7. Cover the pan and return to the freezer for approximately 15-20 minutes until cheesecake filling is firm.
8. Use a spoon to loosen the edges and serve!

About the Author: Amy Crowson

Amy is a self-proclaimed food network addict. She loves cooking simple, clean food using only whole ingredients. She enjoys taking “not so healthy” recipes and making them healthy. Amy credits her passion for cooking to her Dad…he was a chef in a past life for sure.
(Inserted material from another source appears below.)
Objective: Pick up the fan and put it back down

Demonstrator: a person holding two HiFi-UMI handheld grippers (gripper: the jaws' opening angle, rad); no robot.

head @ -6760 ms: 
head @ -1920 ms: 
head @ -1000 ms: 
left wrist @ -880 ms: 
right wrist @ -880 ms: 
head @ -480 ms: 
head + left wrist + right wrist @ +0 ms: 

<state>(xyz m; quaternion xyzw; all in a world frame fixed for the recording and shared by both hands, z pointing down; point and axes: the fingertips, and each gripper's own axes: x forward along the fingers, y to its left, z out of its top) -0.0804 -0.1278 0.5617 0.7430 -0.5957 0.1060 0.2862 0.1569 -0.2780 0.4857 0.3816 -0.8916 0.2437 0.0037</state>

Oh.. and she says she eats way too many avocados. Amy is also a certified personal trainer and is sports nutrition certified.


About the Author: Johnathan Zamora

Johnathan is a Culinary Nutritionist and professional Chef. With over 15 years spent preparing gourmet cuisine across the United States, his passion for cooking and experience as a food professional allows him to create budget-friendly fitness gourmet meals that anyone can make. As a nutritionist, he helps others lead healthier lifestyles by integrating fitness habits into their daily routine.  Johnathan’s firsthand knowledge, having overcome obesity by losing 170 pounds, enables him to offer his clients flexible and effective weight loss solutions.


Disclaimer: This content is for informational purposes only and is not meant as medical advice, nor is it to diagnose or treat any medical condition. Please consult your physician before starting or changing your diet or exercise program. Any use of this information is at the sole discretion and responsibility of the user.